Work required: Exactly as written, print the lines from the top of the listing through the line containing "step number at"; include no pictures.

Data provided:
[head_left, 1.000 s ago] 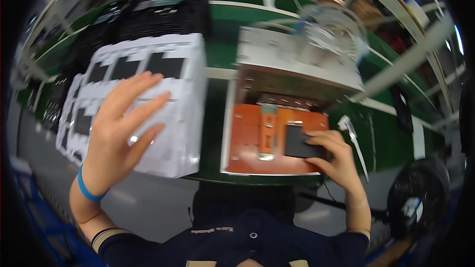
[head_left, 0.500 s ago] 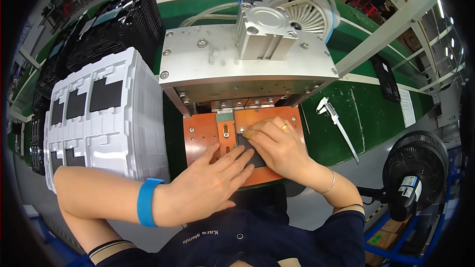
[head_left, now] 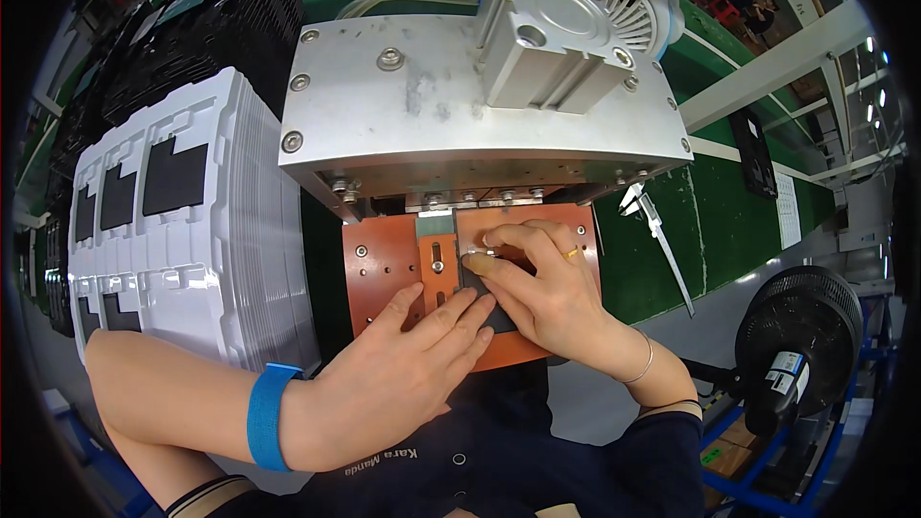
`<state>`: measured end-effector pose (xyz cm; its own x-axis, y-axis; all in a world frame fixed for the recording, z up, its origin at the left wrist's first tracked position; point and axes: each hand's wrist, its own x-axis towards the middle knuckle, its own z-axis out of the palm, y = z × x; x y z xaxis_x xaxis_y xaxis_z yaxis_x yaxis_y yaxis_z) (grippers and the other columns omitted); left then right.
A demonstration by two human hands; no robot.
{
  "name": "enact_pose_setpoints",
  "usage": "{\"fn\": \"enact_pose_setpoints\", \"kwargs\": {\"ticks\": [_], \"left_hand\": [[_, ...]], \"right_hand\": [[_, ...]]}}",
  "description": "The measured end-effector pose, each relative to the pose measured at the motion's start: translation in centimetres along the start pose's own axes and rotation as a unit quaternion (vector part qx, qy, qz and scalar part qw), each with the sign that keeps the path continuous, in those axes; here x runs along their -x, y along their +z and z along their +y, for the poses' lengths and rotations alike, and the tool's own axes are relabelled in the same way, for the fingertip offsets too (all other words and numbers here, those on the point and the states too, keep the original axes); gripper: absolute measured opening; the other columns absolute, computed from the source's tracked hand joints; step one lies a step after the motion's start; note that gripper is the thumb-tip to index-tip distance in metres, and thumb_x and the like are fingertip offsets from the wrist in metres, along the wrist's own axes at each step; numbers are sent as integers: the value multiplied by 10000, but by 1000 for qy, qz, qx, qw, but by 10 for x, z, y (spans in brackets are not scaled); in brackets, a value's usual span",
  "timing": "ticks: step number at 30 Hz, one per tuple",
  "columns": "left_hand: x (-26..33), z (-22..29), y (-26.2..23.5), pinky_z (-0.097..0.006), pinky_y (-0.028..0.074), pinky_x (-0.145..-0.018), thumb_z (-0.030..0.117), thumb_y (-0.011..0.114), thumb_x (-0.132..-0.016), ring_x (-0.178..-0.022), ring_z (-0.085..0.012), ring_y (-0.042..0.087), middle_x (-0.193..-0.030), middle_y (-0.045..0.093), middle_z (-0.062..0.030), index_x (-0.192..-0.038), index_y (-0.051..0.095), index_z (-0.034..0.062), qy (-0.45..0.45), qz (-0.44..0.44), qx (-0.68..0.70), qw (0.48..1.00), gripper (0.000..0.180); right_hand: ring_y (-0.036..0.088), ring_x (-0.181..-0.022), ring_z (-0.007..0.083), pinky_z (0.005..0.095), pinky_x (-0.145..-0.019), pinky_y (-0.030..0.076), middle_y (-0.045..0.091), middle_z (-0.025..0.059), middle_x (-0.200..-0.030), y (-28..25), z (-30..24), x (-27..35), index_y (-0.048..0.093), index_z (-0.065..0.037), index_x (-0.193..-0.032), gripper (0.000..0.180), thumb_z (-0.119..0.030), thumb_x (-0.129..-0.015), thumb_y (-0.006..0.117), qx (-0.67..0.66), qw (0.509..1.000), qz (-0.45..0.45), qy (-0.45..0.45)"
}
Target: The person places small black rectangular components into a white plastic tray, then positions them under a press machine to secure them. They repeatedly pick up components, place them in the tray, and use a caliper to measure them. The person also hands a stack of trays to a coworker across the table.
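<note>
A dark grey, flat piece lies on the orange fixture plate below the metal press. My left hand rests over the plate's near left part, fingers stretched out, their tips on the dark piece and on the slotted orange block. At the piece's far edge, my right hand has its thumb and forefinger pinched together. A small shiny bit shows beside those fingertips. What the pinch holds, if anything, is too small to make out.
Stacked white trays with dark cut pieces stand at left, black crates behind them. To the right lie a caliper and a black tray on the green bench. A black fan stands at lower right.
My view has moved closer to the press. My right fingers have curled up more, with the pinch still at the dark piece's far edge. The left hand stays spread over the near side.
</note>
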<state>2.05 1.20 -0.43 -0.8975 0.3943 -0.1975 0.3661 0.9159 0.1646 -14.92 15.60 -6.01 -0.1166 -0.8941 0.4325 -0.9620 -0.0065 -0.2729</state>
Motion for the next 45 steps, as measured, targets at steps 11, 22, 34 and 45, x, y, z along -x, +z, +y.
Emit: {"fn": "enact_pose_setpoints", "kwargs": {"ticks": [11,22,34,45], "left_hand": [[0,-5,-1,-531,286,-1109,531,617,-857,-1412,-372,302,-1470,393,-192,-1354,494,11,-9,22,73,997,729],[-9,-27,-3,-566,287,-1105,525,615,-873,-1411,-393,300,-1473,390,-209,-1355,491,3,-57,62,98,992,721],[-10,-26,-8,-569,300,-1099,520,629,-858,-1419,-372,296,-1494,371,-183,-1348,511,20,-72,27,108,991,710],[-11,-26,-11,-573,278,-1115,500,644,-844,-1436,-350,271,-1507,362,-159,-1357,506,39,-84,3,115,990,703]], "right_hand": [[562,-1066,290,397,-899,466,600,98,-1199,-29,-7,35,667,-75,-1090,422,-210,-715,803,-98,989,-42,100],[578,-994,292,371,-837,501,646,89,-1096,-19,22,6,707,-53,-947,302,-189,-700,814,-111,991,-9,71],[575,-996,294,373,-838,501,643,91,-1104,-19,22,5,692,-46,-915,293,-180,-689,820,-128,989,-19,74],[568,-989,283,370,-841,500,634,82,-1125,-19,25,3,681,-51,-890,287,-178,-678,826,-150,985,-32,77]]}}
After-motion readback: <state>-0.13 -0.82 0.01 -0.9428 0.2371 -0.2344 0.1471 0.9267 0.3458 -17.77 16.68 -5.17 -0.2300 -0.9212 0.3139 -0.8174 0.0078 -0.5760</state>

Solved exercise:
[head_left, 1.000 s ago] 
[head_left, 0.500 s ago] 
[head_left, now] 
`<state>`: measured end-effector pose (xyz cm; its own x-axis, y-axis; all in a world frame fixed for the recording, z up, its origin at the left wrist's first tracked position; point and axes: each hand's wrist, its own x-axis towards the middle knuckle, its own z-axis out of the palm, y = z × x; x y z xaxis_x xaxis_y xaxis_z yaxis_x yaxis_y yaxis_z) (grippers and the other columns omitted); left then right.
A demonstration by two human hands; no robot.
{
  "name": "enact_pose_setpoints",
  "usage": "{\"fn\": \"enact_pose_setpoints\", \"kwargs\": {\"ticks\": [_], \"left_hand\": [[_, ...]], \"right_hand\": [[_, ...]]}}",
  "description": "The measured end-effector pose, each relative to the pose measured at the motion's start: translation in centimetres along the start pose's own axes and rotation as a unit quaternion (vector part qx, qy, qz and scalar part qw), each with the sign that keeps the path continuous, in those axes; here x runs along their -x, y along their +z and z along their +y, for the poses' lengths and rotations alike, and the tool's own axes are relabelled in the same way, for the fingertip offsets too (all other words and numbers here, those on the point and the states too, keep the original axes); gripper: absolute measured opening; the other columns absolute, computed from the source's tracked hand joints; step one lies a step after the motion's start; note that gripper is the thumb-tip to index-tip distance in metres, and thumb_x and the like are fingertip offsets from the wrist in metres, along the wrist's own axes at each step; numbers are sent as integers: the value multiplied by 10000, but by 1000 for qy, qz, qx, qw, but by 10 for x, z, y (spans in brackets are not scaled); in brackets, a value's usual span",
  "timing": "ticks: step number at 30 Hz, one per tuple",

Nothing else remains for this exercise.